Instructions to follow:
Write out the listing exactly, from its first line through the line holding "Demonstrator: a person", but include none of the pictures.

Top of Exercise data

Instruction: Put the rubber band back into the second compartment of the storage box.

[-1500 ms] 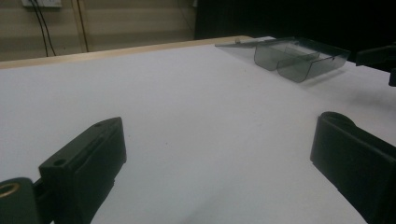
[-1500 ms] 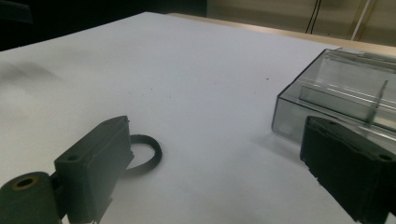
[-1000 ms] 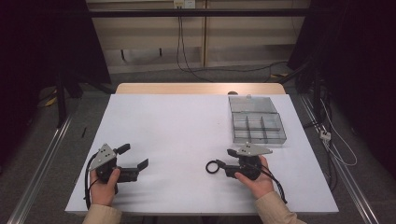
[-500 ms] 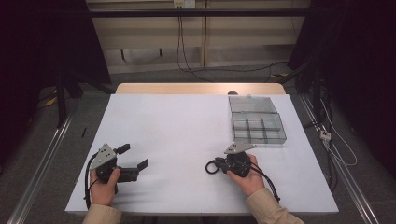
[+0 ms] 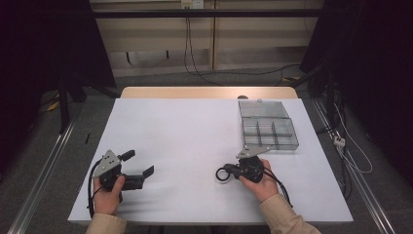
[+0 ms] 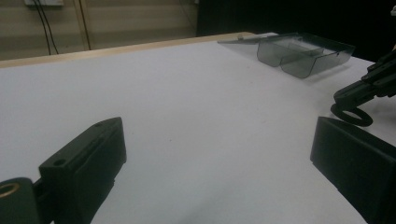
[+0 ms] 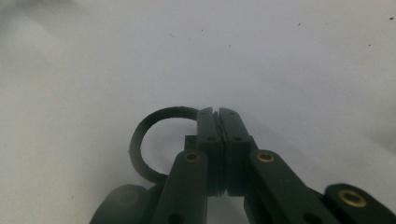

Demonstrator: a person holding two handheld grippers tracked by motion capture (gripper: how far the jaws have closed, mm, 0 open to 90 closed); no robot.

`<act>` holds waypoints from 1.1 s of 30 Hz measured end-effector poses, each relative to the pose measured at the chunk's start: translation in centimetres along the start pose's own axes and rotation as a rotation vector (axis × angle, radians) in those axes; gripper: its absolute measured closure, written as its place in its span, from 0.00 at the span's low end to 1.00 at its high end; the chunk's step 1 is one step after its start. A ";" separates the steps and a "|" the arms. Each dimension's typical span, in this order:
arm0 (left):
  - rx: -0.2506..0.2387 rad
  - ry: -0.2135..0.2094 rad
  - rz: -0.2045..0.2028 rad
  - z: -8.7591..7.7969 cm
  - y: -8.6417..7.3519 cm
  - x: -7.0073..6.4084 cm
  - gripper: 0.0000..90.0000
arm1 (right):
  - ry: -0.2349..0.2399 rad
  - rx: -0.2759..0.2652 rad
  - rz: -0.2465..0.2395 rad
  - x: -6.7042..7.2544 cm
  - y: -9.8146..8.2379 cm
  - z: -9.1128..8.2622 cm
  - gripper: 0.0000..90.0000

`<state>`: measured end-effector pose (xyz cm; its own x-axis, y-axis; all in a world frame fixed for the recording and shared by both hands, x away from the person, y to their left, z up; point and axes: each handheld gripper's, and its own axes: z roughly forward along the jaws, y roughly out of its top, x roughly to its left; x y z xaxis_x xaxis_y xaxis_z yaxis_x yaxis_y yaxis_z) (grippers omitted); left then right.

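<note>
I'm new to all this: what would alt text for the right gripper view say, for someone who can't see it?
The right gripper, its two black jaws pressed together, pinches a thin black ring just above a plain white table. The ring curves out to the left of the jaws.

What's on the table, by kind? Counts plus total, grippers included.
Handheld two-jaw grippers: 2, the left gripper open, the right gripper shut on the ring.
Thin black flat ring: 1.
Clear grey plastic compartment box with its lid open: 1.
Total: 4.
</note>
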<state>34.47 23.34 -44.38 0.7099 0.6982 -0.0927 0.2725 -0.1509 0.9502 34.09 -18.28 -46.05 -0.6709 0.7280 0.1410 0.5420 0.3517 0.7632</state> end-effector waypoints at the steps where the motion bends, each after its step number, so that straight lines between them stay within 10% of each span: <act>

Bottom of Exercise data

Output below:
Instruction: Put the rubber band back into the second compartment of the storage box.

[-1500 ms] 
[-1500 ms] 
[-1000 ms] 
[-500 ms] 
[+0 ms] 
[+0 ms] 
[+0 ms] 

Demonstrator: a person holding two handheld grippers tracked by motion capture (gripper: how far the jaws have closed, mm, 0 open to 90 closed); no robot.

Nothing else is needed to complete the answer.